Measuring uptime with real world traffic is not as straightforward as availability.

As discussed above, given that people often turn ratios into “downtime seconds”, we believe it is better to report uptime to support this subconscious translation. In the next sections we will focus on getting uptime/downtime from real user actions.

Most real users interact with our API through our clients, which have aggressive retries and fallbacks to make their experience smooth even if the backend is having issues. Transient API errors are not reflected in our website/mobile app experience. However this is very hard to factor in. From our backend’s perspective, retries are independent requests; one fails, the other succeeds. We also have a large customer base who are directly consuming our production API (Wise Platform is used by many partners across the globe), so we cannot rely on their retries.

All in all, counting even the transient errors is accurate for direct API customers, and even though it is a less nominal uptime than the ones our web and mobile users actually experience it is a sufficient “at least this good, probably better” number

Downtime vs. approximate downtime of operations

Calculating real downtime from real (non-generated) traffic needs us to enumerate all requests and count the times elapsed between first failed and the next successful request. This is only easy if you have a single queue of requests. Distributed systems designed to be redundant and reliable are just not that simple — they are never “completely down”: some parts might work while others don’t at the same time.

A simple way of approximating downtime is to aggregate away the traffic-pattern of availability. This will not produce the exact same result, but is much easier to calculate and reasonably similar.

Given a short time window (in Wise, 1 minute) we can consider the traffic “constant”. With that assumption we can represent the uptime of an API endpoint for a short period by the availability of it. To get its downtime, we simply subtract the uptime from the window length itself.

The smaller this time window is the better the approximation. 5 minute window is commonly used.
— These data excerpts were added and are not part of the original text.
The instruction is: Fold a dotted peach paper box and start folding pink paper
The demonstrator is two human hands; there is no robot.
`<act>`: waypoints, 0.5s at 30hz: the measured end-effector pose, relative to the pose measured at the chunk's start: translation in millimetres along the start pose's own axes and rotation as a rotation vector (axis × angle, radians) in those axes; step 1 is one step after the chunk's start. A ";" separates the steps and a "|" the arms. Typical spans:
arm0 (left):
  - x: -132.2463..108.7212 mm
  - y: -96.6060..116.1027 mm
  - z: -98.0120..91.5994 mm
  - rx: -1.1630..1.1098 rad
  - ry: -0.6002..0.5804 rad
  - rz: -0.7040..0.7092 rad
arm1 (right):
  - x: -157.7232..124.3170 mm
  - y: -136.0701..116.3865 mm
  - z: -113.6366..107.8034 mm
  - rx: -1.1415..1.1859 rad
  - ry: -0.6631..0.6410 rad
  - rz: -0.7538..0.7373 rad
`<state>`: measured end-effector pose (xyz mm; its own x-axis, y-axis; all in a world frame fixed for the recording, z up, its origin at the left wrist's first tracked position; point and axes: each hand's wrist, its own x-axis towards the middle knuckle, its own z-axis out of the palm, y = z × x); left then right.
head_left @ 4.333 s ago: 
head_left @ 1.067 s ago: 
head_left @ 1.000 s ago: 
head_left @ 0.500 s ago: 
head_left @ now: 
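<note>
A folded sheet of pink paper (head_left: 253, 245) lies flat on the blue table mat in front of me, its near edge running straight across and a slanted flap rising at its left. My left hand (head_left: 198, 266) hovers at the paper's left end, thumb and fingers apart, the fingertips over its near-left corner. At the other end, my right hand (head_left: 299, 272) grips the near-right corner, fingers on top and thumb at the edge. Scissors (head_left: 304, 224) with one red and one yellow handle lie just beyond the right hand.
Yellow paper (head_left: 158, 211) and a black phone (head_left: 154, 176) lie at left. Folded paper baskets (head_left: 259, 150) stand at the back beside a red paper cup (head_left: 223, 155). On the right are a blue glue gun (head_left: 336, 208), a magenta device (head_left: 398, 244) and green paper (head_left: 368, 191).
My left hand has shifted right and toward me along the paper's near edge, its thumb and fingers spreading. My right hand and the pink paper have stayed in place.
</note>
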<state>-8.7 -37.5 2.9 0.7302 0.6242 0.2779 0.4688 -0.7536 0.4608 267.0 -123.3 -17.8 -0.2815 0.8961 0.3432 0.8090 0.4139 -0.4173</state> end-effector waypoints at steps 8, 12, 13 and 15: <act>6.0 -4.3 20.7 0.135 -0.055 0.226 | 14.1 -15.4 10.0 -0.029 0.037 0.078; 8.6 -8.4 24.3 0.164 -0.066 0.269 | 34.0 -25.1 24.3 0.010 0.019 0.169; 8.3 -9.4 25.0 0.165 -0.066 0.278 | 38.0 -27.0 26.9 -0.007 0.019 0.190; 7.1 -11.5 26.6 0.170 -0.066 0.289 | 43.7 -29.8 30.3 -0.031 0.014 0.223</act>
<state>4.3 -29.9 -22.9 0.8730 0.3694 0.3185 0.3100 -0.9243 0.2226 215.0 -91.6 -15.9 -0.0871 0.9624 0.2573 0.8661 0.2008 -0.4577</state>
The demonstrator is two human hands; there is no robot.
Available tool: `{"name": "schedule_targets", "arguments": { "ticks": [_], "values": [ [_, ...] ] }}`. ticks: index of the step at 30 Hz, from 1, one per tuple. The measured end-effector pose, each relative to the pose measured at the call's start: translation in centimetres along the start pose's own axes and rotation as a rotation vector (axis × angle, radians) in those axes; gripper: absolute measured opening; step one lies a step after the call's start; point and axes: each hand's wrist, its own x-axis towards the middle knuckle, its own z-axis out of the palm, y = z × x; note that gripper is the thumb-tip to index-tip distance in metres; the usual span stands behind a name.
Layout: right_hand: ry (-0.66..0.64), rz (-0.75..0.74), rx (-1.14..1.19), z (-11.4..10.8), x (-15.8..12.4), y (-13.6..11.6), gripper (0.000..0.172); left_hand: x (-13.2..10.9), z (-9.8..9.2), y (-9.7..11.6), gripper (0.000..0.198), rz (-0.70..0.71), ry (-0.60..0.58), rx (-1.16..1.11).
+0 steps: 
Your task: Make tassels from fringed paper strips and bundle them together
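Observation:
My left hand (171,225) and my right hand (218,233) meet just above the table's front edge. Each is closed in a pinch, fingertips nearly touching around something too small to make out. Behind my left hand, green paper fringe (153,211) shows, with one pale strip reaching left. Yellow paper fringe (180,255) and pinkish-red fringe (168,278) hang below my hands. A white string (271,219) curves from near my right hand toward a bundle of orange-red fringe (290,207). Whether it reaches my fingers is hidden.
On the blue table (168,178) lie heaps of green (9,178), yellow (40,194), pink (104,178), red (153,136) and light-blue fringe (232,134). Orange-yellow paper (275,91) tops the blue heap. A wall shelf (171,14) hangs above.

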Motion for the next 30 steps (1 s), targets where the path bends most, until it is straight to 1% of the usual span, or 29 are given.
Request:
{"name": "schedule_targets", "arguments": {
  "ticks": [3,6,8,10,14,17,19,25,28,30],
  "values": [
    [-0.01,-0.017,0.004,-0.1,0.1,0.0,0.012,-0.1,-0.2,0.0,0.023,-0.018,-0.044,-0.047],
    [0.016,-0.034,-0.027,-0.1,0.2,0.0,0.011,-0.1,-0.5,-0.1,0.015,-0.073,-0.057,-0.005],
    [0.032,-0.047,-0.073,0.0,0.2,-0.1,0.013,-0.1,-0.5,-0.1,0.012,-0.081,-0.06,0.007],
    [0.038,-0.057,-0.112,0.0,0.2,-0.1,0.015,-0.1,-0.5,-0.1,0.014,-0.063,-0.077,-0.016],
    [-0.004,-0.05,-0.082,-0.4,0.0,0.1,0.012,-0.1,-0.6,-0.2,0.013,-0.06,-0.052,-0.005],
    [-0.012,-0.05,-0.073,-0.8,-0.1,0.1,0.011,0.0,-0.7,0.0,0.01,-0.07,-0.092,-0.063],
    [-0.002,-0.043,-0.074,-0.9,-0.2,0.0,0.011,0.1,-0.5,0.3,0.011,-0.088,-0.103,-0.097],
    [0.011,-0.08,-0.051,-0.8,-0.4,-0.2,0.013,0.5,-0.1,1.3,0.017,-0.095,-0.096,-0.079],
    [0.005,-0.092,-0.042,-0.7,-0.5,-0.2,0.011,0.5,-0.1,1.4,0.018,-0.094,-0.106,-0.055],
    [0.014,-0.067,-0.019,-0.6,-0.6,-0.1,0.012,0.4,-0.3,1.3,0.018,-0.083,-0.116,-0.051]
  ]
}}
Wise used 2 minutes for a few months, and then we have improved to use 1 minute windows.

From there, to get the downtime of a meaningful period we simply sum up the downtime of the small windows the period consists of.

Aggregate downtime of operations to flows

As described above we have a good way of approximating the downtime of each and all important business operations (that each have a single API endpoint we can measure the availability of). The general public (customers, auditors, stakeholders) want a “Single number” representing the full business flow uptime — not 8–10 uptimes for the operations it consists of. To get that reportable number we need to make a trade-off:

First of all let’s declare what do we mean by “down” for a business flow: The business flow is down if at least one of the operations it consists of is down.

Option one: “the sum of downtimes of all operations in a business flow is the overall downtime of the flow”.

This assumes that each operation was down at strictly separate times. I.e. at all times there were exactly 1 operation down.

This is a good “worst case” scenario. It is the equivalent of “at least this good, but probably better”.

Option two: “the highest of downtimes of all operations in a business flow is the overall downtime (i.e. minimum uptime represents all)”.

This assumes that all operations were down at exactly the same time. No exceptions. Either everything worked or nothing.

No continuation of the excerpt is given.